まずはレッスンに通い始めた時期からしっかりお子さんの様子に気を付けてあげてください。
この時点で拒否反応があるとしたら、それは感性が合っていないと思って良いかも知れません。
英才教育にこだわらずに、子供の感性に合った習い事を見つけていただくのが良いかと思います。
小学校低学年まで
小学校就学前までは、自分が知っている歌や、上手なお子さんならちょっと楽譜を見ただけで弾けるような曲を演奏することが多く楽しいのですが、小学校低学年といえば地獄の「バイエル」という正直あまり面白くない教本が始まる時期です…。
基礎練習も多く、これを嫌がらずに練習できるようならピアノを続ける意思があるとみて良いかも知れません。
「バイエル」には上巻と下巻があり、少し上のお姉さんが下巻のバイエルを弾いているのに憧れたりしますから、ピアノの上達に熱意があるようなら応援してあげてくださいね。
小学校高学年
早い子だと4年生にはバイエルを卒業して「ブルグミュラー」という練習曲の楽譜を手にすることができます。

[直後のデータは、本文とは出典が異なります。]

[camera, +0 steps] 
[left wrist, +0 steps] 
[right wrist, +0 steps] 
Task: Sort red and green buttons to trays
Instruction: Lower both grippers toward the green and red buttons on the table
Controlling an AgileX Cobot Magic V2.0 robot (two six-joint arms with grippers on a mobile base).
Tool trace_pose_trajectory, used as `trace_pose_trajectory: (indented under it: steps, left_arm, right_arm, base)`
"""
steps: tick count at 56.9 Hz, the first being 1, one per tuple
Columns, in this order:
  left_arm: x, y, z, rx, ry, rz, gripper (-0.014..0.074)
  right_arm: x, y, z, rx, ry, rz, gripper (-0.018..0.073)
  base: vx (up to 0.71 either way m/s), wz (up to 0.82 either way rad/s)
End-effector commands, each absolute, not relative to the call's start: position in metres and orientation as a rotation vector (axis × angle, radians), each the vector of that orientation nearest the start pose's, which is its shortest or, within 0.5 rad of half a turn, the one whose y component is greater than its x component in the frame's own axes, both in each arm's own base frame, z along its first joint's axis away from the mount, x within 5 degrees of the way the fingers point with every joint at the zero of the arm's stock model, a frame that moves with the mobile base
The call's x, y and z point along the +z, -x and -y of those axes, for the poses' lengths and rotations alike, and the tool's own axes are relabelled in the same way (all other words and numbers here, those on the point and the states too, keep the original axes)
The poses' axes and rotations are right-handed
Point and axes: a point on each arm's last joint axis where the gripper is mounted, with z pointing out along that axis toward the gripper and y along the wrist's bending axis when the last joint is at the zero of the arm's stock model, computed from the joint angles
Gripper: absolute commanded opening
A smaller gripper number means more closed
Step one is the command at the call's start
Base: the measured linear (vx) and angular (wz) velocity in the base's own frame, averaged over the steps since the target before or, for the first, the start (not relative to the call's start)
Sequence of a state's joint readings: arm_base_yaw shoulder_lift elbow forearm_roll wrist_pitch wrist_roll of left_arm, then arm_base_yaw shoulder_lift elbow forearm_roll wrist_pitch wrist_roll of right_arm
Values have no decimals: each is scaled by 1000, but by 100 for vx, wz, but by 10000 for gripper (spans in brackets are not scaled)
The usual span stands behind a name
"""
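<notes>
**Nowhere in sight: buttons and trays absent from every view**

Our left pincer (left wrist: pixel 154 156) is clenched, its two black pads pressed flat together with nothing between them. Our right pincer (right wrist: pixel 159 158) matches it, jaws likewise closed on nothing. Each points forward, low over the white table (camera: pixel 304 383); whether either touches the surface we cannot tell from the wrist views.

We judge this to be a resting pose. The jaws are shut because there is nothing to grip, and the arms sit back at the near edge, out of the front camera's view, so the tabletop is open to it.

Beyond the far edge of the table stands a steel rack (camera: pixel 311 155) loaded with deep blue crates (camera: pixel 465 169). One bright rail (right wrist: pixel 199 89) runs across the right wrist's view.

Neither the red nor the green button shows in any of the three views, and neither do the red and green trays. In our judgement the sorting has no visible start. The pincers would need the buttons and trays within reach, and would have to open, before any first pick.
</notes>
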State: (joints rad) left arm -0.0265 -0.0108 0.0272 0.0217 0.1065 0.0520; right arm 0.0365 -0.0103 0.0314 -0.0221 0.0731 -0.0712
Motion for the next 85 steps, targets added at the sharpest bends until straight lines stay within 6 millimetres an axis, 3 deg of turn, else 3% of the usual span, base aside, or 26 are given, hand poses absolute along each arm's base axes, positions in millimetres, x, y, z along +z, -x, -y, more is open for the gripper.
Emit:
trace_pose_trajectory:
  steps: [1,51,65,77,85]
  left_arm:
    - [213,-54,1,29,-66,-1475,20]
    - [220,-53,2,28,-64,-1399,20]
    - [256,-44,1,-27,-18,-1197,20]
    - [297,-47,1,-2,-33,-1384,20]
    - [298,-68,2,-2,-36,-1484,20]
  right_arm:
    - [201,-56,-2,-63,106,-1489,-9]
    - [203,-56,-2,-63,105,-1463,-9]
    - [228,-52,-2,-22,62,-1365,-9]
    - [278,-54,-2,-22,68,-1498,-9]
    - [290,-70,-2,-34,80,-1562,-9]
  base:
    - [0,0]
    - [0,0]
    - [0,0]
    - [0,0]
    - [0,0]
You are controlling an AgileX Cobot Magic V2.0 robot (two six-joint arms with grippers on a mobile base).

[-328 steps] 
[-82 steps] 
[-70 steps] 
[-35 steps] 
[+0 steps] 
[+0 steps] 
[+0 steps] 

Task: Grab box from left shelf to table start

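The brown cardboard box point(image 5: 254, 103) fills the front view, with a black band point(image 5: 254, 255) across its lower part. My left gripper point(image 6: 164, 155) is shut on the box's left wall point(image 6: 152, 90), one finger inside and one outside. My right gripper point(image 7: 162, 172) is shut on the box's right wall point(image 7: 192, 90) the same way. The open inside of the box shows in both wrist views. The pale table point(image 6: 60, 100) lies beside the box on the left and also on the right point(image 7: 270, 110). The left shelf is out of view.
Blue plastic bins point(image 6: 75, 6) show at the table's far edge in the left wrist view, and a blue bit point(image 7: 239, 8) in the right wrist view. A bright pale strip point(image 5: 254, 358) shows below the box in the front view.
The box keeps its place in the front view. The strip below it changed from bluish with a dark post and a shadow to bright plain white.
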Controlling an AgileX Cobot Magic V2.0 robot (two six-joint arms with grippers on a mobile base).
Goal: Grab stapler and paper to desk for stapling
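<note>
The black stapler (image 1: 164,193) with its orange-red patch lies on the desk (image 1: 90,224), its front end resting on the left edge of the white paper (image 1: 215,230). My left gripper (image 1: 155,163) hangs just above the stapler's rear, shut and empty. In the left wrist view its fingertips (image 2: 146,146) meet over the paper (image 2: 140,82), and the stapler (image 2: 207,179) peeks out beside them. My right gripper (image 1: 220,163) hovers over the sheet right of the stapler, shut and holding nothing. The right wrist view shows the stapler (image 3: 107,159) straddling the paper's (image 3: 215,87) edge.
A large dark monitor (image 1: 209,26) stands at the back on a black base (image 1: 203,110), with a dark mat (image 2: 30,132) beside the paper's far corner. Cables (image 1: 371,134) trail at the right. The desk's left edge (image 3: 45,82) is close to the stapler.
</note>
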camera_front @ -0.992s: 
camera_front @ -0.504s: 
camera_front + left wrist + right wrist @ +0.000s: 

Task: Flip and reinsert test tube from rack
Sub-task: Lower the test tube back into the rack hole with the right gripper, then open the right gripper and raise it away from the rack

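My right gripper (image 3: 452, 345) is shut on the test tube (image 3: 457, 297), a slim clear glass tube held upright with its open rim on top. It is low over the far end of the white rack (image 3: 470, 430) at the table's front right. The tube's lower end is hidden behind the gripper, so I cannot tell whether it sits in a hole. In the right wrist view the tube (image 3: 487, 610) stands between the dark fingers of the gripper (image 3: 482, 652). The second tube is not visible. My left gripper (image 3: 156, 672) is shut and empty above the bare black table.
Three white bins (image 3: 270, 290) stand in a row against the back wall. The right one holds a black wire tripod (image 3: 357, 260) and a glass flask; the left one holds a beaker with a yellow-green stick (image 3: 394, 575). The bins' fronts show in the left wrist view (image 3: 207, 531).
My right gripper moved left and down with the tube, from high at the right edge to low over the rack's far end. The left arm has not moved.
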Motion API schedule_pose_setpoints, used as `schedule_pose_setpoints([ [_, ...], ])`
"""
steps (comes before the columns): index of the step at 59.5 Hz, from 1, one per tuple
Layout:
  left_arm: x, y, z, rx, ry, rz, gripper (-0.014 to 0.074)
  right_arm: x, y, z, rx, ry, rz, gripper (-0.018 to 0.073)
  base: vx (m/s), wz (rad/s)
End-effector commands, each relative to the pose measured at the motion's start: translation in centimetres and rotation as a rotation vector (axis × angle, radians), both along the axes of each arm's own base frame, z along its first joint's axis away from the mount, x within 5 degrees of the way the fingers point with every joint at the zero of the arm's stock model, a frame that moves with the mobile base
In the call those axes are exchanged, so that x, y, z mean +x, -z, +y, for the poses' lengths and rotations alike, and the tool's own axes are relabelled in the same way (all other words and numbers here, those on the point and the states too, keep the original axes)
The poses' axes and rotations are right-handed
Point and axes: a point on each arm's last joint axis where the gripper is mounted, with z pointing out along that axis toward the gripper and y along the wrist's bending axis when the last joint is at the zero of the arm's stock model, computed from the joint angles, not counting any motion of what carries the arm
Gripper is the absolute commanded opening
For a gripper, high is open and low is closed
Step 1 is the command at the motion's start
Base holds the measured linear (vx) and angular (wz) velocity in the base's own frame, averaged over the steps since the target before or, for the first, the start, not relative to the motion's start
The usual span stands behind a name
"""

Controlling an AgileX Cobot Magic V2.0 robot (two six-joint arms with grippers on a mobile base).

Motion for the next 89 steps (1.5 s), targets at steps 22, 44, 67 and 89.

子供っぽいバイエル教本と違い、青くて大人っぽい楽譜はそれは嬉しいものです。
ただ、この時期を気にしすぎるお母さんが多いのも困ったもので、よその子はもうブルグミュラーに入っているのにうちの子はいつバイエルを終わらせてもらえるんですか!などなど。
お母さんが他の子と比べて追い込むようなことがあってもいけませんし、お子さん自身が他の子と進み具合が違うことを必要以上に気にしていないか、という点も見てあげてください。
ピアノやバイオリンの世界は、このように小さな頃から自然と競争意識が激しくなる環境にあることは否めません。
大事なのは心を豊かにする教育なんだということを今一度確認していただきたい時期です。
そしてそろそろ一日30分程度の適当な練習では、レッスンまでに課題をこなせなくなるほどレベルが上がってきます。もし練習をさぼるようなら理由をきいてあげていただきたいと思います。
実は私が本格的に「ピアノだるいな~」と思い始めたのは小学校5年生頃でしょうか。
「ソナタ」「ソナチネ」などの楽譜を与えられた時期なのですが、このような曲よりもテレビCMで耳にした素敵な曲や好きな歌手の楽譜を演奏することが楽しくなってきたんですね。
ところが自分の趣味とは別にコンクール曲の練習に追われ、ピアノ自体が嫌いになってしまったんです。
もし自由に感情を表現できる演奏を認めてもらえたら、楽しくピアノを続けていられたのでは…と、とても後悔しています。
お母さんの期待に応えようと我慢していませんか?
どの時期にもいえることなのですが、子供は「ピアノを辞めたい」とはなかなか言えないものです。
それは、お母さんがピアノを続けることを期待しているから。
私はレッスンに行くのが嫌で嫌で、どうしたら休めるかと小さいながら懸命に考えて、教室に行くまでの道端で倒れたふりをしてみたことがあるんです。
私は雪国育ちでその日は猛吹雪。誰も通りかかってくれず、あまりの寒さに数分で諦めて起き上がり教室に向かったのですが、あの日自分が相当ピアノが嫌いなんだなと痛感したのを覚えています。
私のように、ピアノを嫌いになって辞めてしまわないよう、どうしてもピアノが感性に合わない子は早く気づいて他の習い事をさせてあげられるよう、お子さんをよく見ていてあげてくださいね。
まとめ
- 小さい頃からピアノを習うことで音感は伸ばすことができます
- ピアノはそれだけで頭が良くなるわけではありませんが脳に良い影響があります
- ピアノは豊かな感情を育むことができ、それこそが目的です
- ピアノを嫌いにならずに音楽を長く愛せることが大事
世界的ピアニストの中にはピアノを始めた時期が他の子より遅い人や、有名な先生についていたわけではない人がいます。
彼らはなぜ有名なピアニストになれたのでしょうか。それは彼らの演奏が人の心を打つからですよね。
技術ではなく、音楽を愛しているから音楽の素晴らしさを聴衆に伝える能力があるんですね。
小さい頃からピアノの英才教育を始めることは、その可能性を子供に与えてあげるということです。
しかし英才教育を始めたからと言ってそれが成功したことにはなりません。
大事なのはそのあと、音楽を嫌いにならないでずっと愛せるように見守ってあげることではないでしょうか。
たくさんの名曲と出逢って、この先のお子さんの人生が豊かになるよう、応援しています!